Your assignment:
Locate the string "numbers" throughout the material and copy every line in which it occurs.

---------- Recorded data

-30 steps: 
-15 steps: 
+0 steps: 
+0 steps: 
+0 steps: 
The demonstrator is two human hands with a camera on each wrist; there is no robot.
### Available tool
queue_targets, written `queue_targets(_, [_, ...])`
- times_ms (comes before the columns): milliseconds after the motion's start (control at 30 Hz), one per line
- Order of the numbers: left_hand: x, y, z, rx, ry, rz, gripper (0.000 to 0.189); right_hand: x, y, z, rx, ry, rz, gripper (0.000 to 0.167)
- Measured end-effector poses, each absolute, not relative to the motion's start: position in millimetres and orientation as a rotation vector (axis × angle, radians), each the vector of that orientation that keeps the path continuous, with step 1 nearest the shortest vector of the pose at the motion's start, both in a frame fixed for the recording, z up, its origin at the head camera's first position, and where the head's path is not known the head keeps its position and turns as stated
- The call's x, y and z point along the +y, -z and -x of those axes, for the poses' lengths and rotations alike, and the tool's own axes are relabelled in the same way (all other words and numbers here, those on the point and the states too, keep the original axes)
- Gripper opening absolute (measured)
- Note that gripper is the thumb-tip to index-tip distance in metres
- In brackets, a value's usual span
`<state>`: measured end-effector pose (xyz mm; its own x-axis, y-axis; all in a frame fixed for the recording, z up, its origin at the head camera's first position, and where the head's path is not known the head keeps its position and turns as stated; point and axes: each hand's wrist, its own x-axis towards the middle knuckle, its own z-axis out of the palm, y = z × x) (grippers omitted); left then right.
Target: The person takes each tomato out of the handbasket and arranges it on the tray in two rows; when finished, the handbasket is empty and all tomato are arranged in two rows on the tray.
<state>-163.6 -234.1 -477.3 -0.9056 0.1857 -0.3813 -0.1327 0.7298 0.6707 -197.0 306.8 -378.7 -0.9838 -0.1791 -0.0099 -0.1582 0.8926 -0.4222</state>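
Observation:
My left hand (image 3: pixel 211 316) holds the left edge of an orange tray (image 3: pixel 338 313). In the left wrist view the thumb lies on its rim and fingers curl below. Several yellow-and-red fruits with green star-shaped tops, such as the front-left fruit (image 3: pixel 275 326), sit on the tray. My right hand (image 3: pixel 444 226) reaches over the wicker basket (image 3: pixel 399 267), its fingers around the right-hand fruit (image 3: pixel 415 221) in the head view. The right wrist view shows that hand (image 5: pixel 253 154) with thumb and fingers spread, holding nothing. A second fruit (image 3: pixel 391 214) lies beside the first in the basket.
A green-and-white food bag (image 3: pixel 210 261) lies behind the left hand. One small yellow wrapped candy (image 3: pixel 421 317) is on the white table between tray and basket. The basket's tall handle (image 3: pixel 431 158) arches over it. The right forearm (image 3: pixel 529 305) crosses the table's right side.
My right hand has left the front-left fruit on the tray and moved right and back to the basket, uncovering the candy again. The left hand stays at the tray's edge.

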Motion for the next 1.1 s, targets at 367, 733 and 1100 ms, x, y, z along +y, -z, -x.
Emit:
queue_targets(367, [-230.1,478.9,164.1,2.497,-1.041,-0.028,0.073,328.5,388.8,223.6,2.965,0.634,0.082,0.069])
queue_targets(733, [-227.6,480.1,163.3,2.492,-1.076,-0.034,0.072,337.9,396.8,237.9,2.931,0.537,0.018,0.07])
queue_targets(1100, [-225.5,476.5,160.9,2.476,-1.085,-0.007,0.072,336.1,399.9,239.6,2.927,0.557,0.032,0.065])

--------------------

Result of this exercise:
- Order of the numbers: left_hand: x, y, z, rx, ry, rz, gripper (0.000 to 0.189); right_hand: x, y, z, rx, ry, rz, gripper (0.000 to 0.167)
- The call's x, y and z point along the +y, -z and -x of those axes, for the poses' lengths and rotations alike, and the tool's own axes are relabelled in the same way (all other words and numbers here, those on the point and the states too, keep the original axes)

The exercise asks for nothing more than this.